Zwischen den Strategien A und C bzw. B und D besteht jeweils kein inhaltlicher Unterschied. Aufgrund der unterschiedlichen Formulierung entschieden sich in der ersten Gruppe jedoch 72% für Strategie A, in der zweiten Gruppe aber nur 22% für Strategie C.[74]

 

Bei Entscheidungen über die Verwendung ihres Vermögens, bspw. für Investitionen, greifen Individuen häufig auf den Vereinfachungsmechanismus des „Mental Accounting“ zurück.

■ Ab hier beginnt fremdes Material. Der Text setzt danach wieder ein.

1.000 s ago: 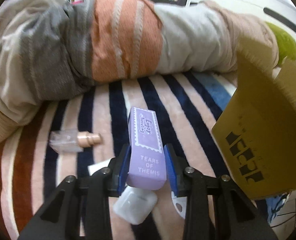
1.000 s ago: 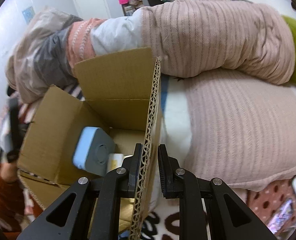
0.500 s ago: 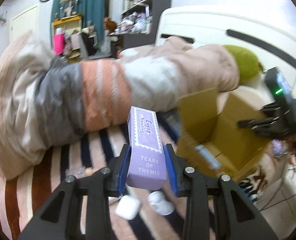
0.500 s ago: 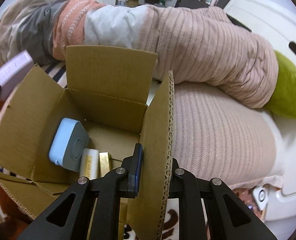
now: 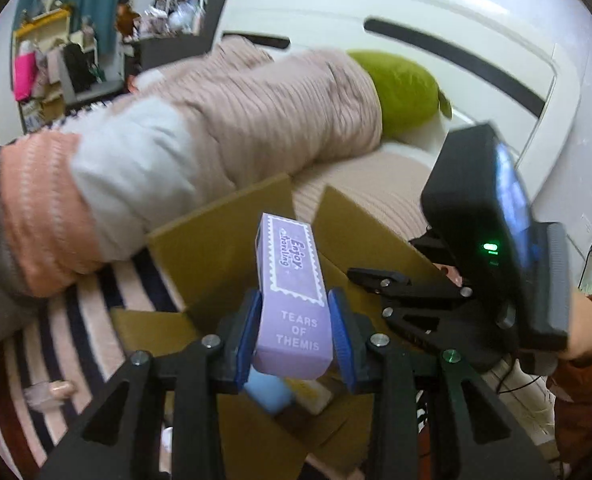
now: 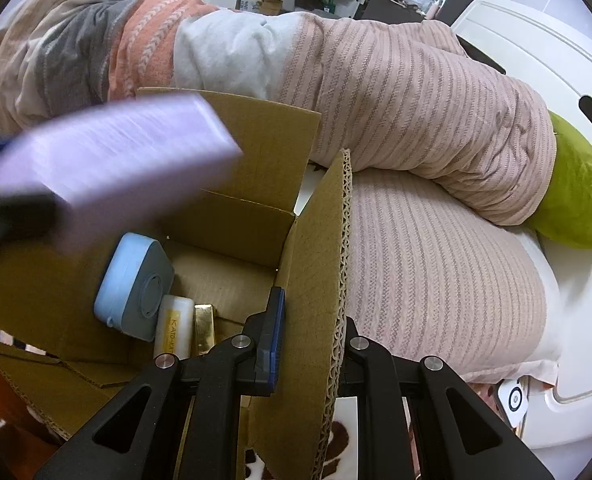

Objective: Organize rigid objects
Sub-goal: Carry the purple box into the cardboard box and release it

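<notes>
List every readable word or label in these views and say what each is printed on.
"Enjoy", then a blurred word: top of the long purple cardboard box.
"TEARS OF THEMIS": same box, near end.
"KATO-KAT...", cut off: yellow label on the white tube inside the brown cardboard carton.
Nothing else is readable.

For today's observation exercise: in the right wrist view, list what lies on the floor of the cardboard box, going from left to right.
Blue and grey case → white tube with a yellow label → gold bar-shaped item → the box's right flap, pinched by the right gripper.
</notes>
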Available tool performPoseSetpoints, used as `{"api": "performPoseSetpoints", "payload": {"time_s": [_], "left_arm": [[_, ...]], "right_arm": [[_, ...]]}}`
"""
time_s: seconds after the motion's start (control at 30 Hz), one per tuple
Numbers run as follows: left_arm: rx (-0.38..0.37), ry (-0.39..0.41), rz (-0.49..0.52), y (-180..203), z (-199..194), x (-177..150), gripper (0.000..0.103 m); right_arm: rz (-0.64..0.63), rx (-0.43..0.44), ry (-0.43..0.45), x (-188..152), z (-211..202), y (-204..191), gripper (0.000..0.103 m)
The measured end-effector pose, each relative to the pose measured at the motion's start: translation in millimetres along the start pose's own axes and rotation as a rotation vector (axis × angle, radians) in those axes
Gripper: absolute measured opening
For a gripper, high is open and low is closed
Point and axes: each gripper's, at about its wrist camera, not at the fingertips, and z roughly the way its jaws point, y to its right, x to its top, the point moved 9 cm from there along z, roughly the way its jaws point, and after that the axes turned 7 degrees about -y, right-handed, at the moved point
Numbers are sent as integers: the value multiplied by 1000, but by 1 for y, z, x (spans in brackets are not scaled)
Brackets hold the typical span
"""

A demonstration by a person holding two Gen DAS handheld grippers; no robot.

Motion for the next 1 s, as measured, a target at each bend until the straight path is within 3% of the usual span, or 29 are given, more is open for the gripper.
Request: {"api": "performPoseSetpoints", "payload": {"time_s": [0.27, 0.33, 0.37, 0.4, 0.53, 0.6, 0.67, 0.83, 1.0], "left_arm": [[2, -67, 31, 12, 36, 3, 35], [14, -56, 17, 6, 33, 4, 45], [22, -44, 12, 3, 29, 5, 58], [24, -30, 11, 1, 25, 5, 65], [37, 24, 14, -8, -4, 1, 71], [54, 63, 8, -17, -21, -3, 83], [76, 98, -8, -31, -39, -10, 85], [192, 122, -67, -83, -68, -49, 86], [273, 53, -161, -140, -54, -117, 86]], "right_arm": [[18, 30, -6, -1, 6, 6, 11], [20, 38, -10, -1, 8, 6, 11], [18, 40, -11, -2, 8, 5, 11], [16, 38, -11, -2, 8, 4, 11], [13, 34, -13, -2, 9, 2, 11], [14, 34, -13, -3, 9, 2, 11], [18, 35, -12, -3, 9, 2, 11], [18, 33, -12, -3, 9, 1, 11], [19, 33, -15, -3, 10, 1, 11]]}}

Sie verwalten ihr Vermögen mental in unterschiedlichen Konten, deren Guthaben jeweils für gewisse Zwecke bestimmt ist. Die Einteilung erfolgt dabei nach der Herkunft des Geldes, etwa selbst unter Anstrengung erarbeitet, unverhofft erhalten oder in Verbindung mit einem bestimmten Ausgabezweck zugeflossen. Je nach Konto gilt ein unterschiedliches Verhältnis zu Risiko und Renditeanspruch.[75]

 

Investoren, wie auch andere Individuen, neigen zu übermäßigem Selbstbewusstsein. Sie überschätzen konsequent ihre Fähigkeiten, was vielfach zu irrationalem Handeln führt. Dieser als „Overconfidence“ bekannte Effekt lässt Investoren ihre Einschätzungen über die Wahrscheinlichkeiten von zukünftigen Kursentwicklungen eines Assets und damit dessen Wert, als realistischer ansehen, als sie es - rational betrachtet - sind. Dadurch fühlen sie sich verstärkt zum Handeln aufgefordert. Ihren vermeintlichen Informationsvorsprung in Transaktionen umzusetzen erscheint diesen irrationalen Investoren rentabel. Empirische Untersuchungen haben gezeigt, dass besonders professionelle Kapitalmarktakteure von übermäßigem Selbstbewusstsein betroffen sind.[76]